Arriving in the book-lined reading room at the rear of the shop I noticed that above where Mr. Powers’ would be sitting there was a large photograph of Walt Whitman. No man ever wrote better poems about what it felt like to be alive (Crossing Brooklyn Ferry) or which speak so clearly to us across the centuries. Whitman tells us how important it is experience the world with our senses as well as our intellect; When I head the learn’d astronomer speak reminds us that a complete apprehension of the natural world requires not only the intellect but also the heart. All these things are important to consider when apprehending Powers’ new novel, The Overstory, which is, at first sight, a book about trees. But it is really about the relationship between human beings and the environment they live in. A story, which, it has to be said, doesn’t seem to be turning out well.
Simple rules lead to complex systems. That is a theme that Powers has returned to many times in the past two decades. And what could be a more complex system that than the biosphere itself? In his work he has already showed us how marvellous it is that complex organisms can arise from the simple rules at the heart of every cell; now imagine that idea amplified a million times to cover the Earth. The initial notion, he explained to us, was that he would write a book about trees. But where’s the story in that? The story should be one of people and trees.
There is no doubt that forests and trees have occupied a special place in human consciousness. In the forest gloom, anything may appear. Trees are alive, of course, and now it seems that they talk to each other too, although their words are spoken slower than any human language. In Powers’ book there are both scientists who try to decipher this mystery as well as poets and activists who react to it. Behind this, a sense of subliminal menace lurks. This is a natural consequence coming from standing still on a cliff edge and slowly and carefully hollowing out the ground beneath one’s feet — while at the same time gazing peacefully at the blue sky before one’s eyes. That seems to be a fair enough metaphor for our carefree attitude to the natural world over the last few centuries. The entire book is written in a clear and precise present tense in order to remind us that this is happening to us now in our world that we live in and not anywhere else.
Despite this, Powers’ book is optimistic. He still believes in the redeeming power of technology and digital communications, and salvation may perhaps come from the unlikeliest corners. At one one point a revolutionary intones that “the best arguments won’t change a person’s mind. the only thing that can do that is a good story.” But if only stories, like photographs, could be believed in today!
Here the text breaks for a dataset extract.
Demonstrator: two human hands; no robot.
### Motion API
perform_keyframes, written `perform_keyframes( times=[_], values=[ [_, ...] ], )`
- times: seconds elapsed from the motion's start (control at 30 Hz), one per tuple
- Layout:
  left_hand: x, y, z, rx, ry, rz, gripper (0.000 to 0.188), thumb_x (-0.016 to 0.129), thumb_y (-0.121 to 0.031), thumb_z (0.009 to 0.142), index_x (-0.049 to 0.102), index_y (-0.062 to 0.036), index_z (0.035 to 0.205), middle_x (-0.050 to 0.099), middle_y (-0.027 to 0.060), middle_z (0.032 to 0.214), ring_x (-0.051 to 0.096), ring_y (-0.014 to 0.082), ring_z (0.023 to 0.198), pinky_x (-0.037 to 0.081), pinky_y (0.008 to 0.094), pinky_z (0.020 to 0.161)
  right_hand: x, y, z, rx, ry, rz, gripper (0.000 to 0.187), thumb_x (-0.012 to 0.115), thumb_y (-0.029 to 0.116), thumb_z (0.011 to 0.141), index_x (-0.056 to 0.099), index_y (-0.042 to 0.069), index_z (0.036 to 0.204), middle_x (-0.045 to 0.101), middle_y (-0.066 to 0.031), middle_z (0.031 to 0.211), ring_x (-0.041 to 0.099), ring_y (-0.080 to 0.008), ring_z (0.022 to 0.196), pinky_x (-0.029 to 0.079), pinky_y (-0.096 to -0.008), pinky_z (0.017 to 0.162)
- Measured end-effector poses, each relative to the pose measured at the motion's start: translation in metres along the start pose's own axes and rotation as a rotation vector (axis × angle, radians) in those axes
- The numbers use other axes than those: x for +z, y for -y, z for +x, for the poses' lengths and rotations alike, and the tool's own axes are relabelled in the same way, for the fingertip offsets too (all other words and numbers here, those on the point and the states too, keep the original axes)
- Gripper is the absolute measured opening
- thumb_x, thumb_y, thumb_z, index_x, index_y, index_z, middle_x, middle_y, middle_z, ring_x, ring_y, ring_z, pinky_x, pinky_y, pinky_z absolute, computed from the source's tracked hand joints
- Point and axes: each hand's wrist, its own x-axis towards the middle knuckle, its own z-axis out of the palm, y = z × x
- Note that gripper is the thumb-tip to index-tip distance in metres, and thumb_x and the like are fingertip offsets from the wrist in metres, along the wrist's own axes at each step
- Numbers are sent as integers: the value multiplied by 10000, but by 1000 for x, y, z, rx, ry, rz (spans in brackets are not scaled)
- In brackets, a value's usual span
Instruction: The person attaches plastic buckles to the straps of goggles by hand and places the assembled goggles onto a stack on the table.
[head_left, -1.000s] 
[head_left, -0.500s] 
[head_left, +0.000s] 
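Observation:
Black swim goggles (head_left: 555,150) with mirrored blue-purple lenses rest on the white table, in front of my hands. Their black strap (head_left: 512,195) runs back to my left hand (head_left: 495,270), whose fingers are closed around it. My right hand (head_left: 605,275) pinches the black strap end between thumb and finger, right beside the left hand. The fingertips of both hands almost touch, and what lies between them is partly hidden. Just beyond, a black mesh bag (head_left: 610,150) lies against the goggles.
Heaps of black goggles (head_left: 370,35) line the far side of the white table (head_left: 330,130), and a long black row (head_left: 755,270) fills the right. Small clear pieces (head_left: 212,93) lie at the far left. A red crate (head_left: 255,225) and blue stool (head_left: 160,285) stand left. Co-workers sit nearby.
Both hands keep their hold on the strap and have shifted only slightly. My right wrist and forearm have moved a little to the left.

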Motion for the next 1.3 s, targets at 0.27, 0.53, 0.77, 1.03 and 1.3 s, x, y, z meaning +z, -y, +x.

Powers discussed his book with us for an hour and then responded carefully and graciously to all our questions. Listening to him talk and thinking about his book and all the books I’d read I became aware of all the connections between all these books and the people that read them and write them. The evening passed very rapidly indeed: it had been much too long since I had spent an evening there. I met all manner of interesting people there: a Californian man who was a professional arborist; a television crew from South Korea; and simply people who read and appreciate the power of words and books. Many thanks to Shakespeare and Co. for organising such a wonderful evening!